Il a fallu encore attendre 2016 pour obtenir de l’Algérie que les achats faits sur le territoire algérien et destinés à être distribués sous forme de dons aux réfugiés sahraouis soient enfin exonérés de la TVA locale. Entre 2010 et 2014, la Commission a évalué cette TVA à 1 million d’euros, soit une moyenne de 200.000 euros par an, équivalent à 2% du montant annuel de l’aide fournie par l’UE. Et depuis? Les initiatives de quelques eurodéputés durant la mandature qui s’achève (2019-2024) furent autant de bouteilles jetées en Méditerranée: proposition de rapport enterrée, question orale à un commissaire venu défendre les budgets «ECHO» restée sans écho, une paire de questions écrites venues du groupe central du PE, via des députés bulgares ou belges, l’inventaire d’un hémicycle hélas hémiplégique, la gauche européenne préférant sans doute évoquer le sujet dans le huis clos de «son intergroupe Sahara occidental».

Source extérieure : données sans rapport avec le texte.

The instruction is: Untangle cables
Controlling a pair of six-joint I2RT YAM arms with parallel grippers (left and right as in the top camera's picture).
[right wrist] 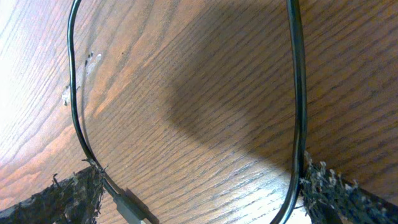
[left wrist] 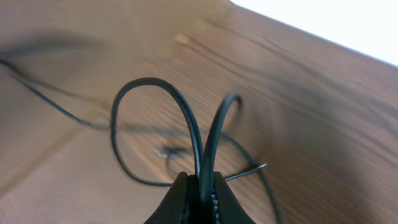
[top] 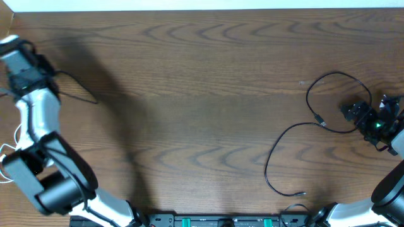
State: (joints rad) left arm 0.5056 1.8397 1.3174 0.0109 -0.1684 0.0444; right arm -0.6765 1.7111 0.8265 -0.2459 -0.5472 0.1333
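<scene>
Far left first: your left gripper (left wrist: pixel 200 198) is clamped tight on a black cable (left wrist: pixel 208 149), two strands of it pinched side by side between the fingers. From the left wrist view those strands rise out of the grip and arch over into loops above the bench (top: pixel 202 63). From overhead, a thin black strand (top: pixel 79 90) runs from the gripper out to the right and a little nearer, lying flat on the wood. Whether it is the same cable you hold, the views do not settle. Just nearer, at the very left edge beside your left arm, a white cable (top: pixel 7 150) peeks into view, partly hidden by the arm.

The middle of the bench is bare wood grain.

Over to the right, a long black cable (top: pixel 267 164) lies loose: one end sits near the near edge, the cord sweeps up and right, then curls into a round loop at the far right. Your right gripper (right wrist: pixel 202 180) sits at that loop with its fingers spread wide, gripping nothing. In the right wrist view the loop passes close inside both fingers, and a small plug (right wrist: pixel 130 208) lies just beside the left-hand one. You cannot tell whether the cord touches either finger.
</scene>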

Et pourtant! La question qui demeure, «où va l’argent?», ne représente plus seulement l’enjeu du financement des villas de caciques du Polisario par le contribuable européen, mais rien de moins que la sécurité de l’Europe, tant la situation au Sahara et au Sahel s’est fortement dégradée au fil des dernières années que les experts en géopolitique n’hésitent plus à projeter en Afrique le «prochain Califat» et qu’on peut s’interroger sur les liens entre le Front Polisario et les groupes terroristes qui progressent dans la région. Ces connections ne sont pas nouvelles: les fondateurs de l’État islamique dans le Grand Sahara étaient d’abord des combattants du Polisario. Elles sont aujourd’hui rappelées à la Commission par un eurodéputé inquiet, ancien ministre français de l’Intérieur, mentionnant «certaines informations qui indiquent une possible connivence entre les zones de non-droit sous contrôle du Polisario et les groupes terroristes, dans la mesure où le Polisario fournit des armes et un soutien logistique, y compris du carburant, aux groupes terroristes». Un Polisario dont les attaques contre les civils à l’automne 2023 dans la ville de Smara pourraient être qualifiées de terroristes? Dommage, le haut représentant Borrell quittera Bruxelles sans avoir pris le temps de répondre à cette autre question, d’un autre élu européen, posée au lendemain des tirs revendiqués par le Polisario…
Alors que l’UE est confrontée à un contexte géopolitique de guerres et de menaces terroristes exacerbées, que ses membres réclament de vouloir mieux maîtriser l’aide humanitaire et de renforcer les mécanismes de contrôle des fonds qu’ils allouent, il est temps qu’on s’assure que ces garanties supplémentaires couvriront tout le bassin méditerranéen.